Tout est à inventer
Au moment de rédiger ces lignes, les travailleurs du groupe Delhaize sont sous le choc d’une décision de fermeture de 14 magasins entraînant quelque 2.500 licenciements. Le groupe est bénéficiaire sans discontinuer depuis 1990, ses actionnaires (dont 25% de fonds spéculatifs) en savent quelque chose puisque, en vingt ans, 1993-2013, les dividendes les ont enrichi de 2,5 milliards d’euros (100 milliards de nos anciens francs). La multinationale Delhaize, c’est en Belgique, plus ou moins, le groupe est coté à Euronext mais aussi au New York Stock Exchange : son PDG est hollandais et les ramifications du groupe sont mondiales. En France, ce sont, au même moment, les travailleurs de l’ancien cigarettier public Seita qui sont aux prises avec un patronat sans visage qui délocalise sans états d’âme, vers la Pologne notamment, rien à redire parce que personne à qui s’adresser, les usines relèvent du "portefeuille" du britannique Imperial Tobacco, n°4 mondial, où on retrouve parmi les actionnaires à peu de choses près les mêmes fonds spéculatifs (BlackRock, Morgan Stanley, etc.).

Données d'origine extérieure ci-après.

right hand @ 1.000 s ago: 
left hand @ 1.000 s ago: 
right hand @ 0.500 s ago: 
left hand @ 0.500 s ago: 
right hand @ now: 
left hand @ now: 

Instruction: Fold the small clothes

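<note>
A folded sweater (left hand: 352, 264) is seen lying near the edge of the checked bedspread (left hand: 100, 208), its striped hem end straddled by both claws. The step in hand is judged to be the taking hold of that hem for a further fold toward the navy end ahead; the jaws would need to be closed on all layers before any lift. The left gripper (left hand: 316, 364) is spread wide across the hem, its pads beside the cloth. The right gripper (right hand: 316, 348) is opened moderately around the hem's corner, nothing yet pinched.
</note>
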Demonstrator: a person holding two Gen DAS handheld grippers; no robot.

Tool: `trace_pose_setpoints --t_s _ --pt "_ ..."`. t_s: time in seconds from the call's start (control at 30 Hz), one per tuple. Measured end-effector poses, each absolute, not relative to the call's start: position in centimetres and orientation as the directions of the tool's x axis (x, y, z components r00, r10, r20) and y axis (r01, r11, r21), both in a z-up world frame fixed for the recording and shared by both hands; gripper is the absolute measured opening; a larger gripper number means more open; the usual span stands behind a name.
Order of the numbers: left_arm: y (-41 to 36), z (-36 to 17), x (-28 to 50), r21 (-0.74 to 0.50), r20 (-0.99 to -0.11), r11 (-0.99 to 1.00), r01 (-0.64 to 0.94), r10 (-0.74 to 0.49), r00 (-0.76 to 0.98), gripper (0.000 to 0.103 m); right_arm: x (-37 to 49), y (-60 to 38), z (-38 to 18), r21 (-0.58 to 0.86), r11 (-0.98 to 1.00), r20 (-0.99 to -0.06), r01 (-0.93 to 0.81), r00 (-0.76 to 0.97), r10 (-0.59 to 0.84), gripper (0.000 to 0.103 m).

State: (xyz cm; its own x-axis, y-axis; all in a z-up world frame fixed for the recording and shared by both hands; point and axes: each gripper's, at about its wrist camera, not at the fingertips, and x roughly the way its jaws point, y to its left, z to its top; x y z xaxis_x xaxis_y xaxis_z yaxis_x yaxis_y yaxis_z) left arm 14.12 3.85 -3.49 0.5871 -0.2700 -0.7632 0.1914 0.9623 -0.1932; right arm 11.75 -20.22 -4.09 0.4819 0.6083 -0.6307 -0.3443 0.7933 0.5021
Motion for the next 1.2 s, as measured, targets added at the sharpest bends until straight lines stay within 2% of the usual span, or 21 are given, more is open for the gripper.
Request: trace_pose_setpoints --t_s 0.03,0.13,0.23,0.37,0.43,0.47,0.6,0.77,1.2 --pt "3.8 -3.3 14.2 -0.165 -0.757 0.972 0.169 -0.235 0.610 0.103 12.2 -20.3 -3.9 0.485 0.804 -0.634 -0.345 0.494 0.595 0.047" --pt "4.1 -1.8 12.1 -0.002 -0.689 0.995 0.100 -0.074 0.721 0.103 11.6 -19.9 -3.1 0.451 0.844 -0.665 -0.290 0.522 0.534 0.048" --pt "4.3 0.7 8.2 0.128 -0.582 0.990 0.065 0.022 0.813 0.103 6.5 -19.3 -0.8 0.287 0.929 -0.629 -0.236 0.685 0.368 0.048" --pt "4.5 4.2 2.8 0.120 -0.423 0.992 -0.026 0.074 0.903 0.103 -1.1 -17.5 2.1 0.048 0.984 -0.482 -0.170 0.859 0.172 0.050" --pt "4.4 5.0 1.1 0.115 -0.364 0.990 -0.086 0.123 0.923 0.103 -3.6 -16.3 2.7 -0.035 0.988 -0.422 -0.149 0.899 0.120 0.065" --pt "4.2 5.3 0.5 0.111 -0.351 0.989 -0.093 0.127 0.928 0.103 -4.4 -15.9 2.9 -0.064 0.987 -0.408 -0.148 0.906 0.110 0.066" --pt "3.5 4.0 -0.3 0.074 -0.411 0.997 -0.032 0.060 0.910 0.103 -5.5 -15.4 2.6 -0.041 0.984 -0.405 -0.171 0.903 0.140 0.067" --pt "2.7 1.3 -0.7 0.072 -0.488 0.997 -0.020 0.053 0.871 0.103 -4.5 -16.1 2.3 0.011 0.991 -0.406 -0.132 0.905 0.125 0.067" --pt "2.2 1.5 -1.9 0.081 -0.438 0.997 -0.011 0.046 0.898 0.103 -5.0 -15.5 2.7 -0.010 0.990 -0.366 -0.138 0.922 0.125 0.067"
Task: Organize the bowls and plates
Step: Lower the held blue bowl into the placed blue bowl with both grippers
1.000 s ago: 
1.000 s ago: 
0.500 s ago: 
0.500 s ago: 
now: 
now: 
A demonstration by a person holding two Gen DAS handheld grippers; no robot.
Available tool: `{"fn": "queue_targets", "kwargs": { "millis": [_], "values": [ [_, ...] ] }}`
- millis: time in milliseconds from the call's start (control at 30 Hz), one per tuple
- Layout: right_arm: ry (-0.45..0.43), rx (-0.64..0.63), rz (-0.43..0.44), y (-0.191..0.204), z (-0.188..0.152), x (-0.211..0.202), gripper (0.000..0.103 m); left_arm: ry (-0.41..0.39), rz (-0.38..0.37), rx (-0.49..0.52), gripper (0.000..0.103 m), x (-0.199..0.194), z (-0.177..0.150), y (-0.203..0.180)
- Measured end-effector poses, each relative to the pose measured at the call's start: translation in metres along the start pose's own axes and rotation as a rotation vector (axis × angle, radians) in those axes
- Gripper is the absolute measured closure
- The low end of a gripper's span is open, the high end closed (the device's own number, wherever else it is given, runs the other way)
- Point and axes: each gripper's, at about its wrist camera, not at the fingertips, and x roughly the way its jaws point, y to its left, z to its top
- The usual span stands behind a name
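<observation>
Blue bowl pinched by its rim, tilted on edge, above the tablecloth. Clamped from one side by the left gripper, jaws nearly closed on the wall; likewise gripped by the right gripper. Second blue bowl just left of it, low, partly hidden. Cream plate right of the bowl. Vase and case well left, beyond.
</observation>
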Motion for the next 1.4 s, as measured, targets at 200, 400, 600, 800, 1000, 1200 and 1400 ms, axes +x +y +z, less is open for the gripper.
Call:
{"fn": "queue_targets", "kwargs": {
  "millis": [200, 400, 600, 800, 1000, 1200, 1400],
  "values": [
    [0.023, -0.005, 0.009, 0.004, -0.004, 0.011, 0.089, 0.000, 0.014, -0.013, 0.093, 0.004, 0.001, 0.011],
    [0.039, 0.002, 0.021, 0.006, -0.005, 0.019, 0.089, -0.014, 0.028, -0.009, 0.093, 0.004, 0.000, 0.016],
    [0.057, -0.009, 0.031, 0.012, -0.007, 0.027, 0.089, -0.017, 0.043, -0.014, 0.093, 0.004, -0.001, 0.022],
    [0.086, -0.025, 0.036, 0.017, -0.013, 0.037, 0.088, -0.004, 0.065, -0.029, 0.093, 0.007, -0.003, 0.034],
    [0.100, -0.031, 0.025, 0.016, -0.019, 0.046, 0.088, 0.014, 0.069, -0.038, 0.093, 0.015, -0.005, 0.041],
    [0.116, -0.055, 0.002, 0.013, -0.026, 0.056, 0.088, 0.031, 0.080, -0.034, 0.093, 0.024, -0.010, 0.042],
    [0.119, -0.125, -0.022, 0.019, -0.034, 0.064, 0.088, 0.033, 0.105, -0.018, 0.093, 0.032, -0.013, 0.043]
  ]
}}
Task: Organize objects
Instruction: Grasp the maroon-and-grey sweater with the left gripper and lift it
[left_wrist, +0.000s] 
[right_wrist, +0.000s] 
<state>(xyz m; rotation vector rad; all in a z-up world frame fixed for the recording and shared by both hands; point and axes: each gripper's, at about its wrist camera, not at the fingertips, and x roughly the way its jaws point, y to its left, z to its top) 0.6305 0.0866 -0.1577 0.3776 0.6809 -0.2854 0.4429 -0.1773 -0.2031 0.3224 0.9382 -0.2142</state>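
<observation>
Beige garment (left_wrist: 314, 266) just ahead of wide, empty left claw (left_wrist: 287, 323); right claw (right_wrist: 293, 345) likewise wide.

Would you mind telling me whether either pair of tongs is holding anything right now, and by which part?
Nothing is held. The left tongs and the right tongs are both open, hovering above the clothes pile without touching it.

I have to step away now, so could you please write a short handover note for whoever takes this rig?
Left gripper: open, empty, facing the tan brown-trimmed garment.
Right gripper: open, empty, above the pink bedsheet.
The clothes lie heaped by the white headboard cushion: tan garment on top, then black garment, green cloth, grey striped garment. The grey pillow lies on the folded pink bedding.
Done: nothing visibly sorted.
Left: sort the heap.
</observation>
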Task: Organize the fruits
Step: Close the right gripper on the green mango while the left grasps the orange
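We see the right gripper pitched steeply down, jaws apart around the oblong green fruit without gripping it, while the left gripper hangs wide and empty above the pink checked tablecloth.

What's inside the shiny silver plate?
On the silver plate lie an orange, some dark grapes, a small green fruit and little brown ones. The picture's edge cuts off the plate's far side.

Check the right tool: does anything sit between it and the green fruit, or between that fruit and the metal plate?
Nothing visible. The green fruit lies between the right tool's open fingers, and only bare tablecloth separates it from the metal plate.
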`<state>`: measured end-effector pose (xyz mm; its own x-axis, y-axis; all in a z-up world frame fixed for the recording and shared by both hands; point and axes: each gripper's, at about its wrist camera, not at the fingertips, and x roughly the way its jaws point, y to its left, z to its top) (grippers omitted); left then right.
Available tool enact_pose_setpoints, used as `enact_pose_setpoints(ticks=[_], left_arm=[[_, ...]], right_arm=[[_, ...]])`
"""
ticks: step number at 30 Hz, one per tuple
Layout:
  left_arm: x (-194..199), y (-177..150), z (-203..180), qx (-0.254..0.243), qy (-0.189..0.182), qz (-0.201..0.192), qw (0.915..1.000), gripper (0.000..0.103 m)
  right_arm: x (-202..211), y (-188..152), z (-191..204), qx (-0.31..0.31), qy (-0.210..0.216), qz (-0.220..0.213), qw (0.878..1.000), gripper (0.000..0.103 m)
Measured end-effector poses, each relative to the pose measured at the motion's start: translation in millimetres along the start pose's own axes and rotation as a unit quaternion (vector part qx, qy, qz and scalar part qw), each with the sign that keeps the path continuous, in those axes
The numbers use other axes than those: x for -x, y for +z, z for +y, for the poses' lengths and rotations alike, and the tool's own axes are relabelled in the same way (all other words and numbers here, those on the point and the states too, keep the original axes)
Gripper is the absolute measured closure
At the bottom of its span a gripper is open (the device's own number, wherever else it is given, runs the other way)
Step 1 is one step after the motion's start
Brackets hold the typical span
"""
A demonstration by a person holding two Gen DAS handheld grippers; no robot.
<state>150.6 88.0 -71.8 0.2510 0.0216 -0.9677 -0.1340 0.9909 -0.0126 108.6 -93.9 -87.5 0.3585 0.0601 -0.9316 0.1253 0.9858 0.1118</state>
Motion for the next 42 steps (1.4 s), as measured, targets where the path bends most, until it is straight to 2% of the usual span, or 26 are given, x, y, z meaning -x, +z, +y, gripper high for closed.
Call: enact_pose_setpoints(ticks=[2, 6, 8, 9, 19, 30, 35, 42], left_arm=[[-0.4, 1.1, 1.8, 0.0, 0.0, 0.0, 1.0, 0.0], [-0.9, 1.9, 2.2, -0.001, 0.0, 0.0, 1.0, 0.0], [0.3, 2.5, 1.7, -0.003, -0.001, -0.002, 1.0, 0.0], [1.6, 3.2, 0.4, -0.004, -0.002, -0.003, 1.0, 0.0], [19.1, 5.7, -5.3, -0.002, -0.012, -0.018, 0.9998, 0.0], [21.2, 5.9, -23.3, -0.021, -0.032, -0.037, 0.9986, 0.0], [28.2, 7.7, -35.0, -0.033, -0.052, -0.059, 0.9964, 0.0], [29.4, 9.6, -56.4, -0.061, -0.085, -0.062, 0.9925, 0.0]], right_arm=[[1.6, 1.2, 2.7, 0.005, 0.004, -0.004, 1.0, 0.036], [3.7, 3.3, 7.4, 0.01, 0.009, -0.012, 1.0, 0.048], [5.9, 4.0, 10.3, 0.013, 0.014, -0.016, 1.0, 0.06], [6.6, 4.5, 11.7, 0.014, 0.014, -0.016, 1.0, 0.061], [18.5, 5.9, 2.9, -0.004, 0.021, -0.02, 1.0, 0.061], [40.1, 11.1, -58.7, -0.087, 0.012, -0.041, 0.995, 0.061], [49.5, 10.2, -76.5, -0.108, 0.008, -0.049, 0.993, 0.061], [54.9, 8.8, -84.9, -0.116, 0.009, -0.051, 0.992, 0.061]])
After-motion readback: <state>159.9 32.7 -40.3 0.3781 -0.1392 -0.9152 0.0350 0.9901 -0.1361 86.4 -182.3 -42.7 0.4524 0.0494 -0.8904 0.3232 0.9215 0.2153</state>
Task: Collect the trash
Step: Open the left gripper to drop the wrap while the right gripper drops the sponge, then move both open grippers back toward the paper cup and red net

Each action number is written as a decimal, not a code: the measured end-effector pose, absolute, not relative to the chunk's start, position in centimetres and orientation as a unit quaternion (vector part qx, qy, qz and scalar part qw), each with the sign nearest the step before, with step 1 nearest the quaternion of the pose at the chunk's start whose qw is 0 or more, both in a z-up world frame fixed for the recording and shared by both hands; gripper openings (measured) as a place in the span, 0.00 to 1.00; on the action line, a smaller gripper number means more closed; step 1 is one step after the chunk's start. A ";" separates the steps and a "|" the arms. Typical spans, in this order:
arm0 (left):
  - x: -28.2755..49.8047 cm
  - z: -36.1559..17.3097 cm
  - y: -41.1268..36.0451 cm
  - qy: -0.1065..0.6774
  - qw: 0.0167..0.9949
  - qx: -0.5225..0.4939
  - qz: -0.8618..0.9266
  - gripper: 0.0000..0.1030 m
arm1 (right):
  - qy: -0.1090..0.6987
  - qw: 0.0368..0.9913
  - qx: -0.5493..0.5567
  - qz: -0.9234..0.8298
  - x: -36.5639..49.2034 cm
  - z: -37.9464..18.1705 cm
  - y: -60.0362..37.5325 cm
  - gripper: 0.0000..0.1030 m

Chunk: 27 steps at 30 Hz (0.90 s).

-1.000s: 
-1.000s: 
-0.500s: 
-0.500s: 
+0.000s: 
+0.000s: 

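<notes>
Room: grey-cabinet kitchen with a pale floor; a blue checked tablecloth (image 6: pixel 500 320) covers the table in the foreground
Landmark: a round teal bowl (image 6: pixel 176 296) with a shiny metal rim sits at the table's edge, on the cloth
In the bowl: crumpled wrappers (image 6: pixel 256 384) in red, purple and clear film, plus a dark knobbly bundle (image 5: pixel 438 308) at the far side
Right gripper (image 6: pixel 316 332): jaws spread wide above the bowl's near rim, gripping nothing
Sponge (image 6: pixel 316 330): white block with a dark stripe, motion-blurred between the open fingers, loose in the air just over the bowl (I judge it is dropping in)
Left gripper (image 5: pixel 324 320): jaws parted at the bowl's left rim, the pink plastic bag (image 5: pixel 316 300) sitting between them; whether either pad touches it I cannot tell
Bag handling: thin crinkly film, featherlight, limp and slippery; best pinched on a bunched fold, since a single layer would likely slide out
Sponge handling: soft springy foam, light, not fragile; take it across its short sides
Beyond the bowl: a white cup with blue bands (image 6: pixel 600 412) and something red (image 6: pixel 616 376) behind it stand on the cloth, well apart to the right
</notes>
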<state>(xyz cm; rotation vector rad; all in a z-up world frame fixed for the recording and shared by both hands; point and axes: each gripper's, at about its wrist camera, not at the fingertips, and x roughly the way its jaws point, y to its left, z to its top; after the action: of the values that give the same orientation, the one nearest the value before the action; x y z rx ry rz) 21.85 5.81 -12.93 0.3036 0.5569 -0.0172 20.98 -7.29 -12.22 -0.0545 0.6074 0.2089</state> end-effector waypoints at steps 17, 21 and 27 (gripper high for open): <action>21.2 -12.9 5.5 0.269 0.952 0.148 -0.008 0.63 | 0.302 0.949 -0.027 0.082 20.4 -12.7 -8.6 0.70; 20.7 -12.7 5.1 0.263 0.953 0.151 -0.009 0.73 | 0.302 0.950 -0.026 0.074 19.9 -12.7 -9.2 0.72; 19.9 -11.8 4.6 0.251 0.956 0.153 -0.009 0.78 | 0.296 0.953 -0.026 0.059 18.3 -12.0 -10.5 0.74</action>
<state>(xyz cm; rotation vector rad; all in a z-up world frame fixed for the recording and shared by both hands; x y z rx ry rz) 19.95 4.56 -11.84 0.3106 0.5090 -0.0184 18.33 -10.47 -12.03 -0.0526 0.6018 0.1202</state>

Un syndicaliste français aura ce commentaire désabusé : "L’État est complice du massacre de l’emploi en France." (L’Humanité, 18 juin 2014). Il fait écho à une remarque faite par Benoît Gerits lors du colloque dont on lira ici le condensé. Évoquant le dossier Alstom, à ce jour toujours tiraillé par les appétits financiers d’une vente à la découpe (USA ou Allemagne), il ne cachera pas son dépit : "Vous aurez remarqué qu’on ne se demande pas s’il faut vendre, mais à qui vendre…"
Là, on est au beau milieu du colloque : que peuvent encore faire, aujourd’hui, les travailleurs dans le cadre d’un "capitalisme des monopoles généralisés" ? L’expression est de Samir Amin, il dit bien ce dont il s’agit.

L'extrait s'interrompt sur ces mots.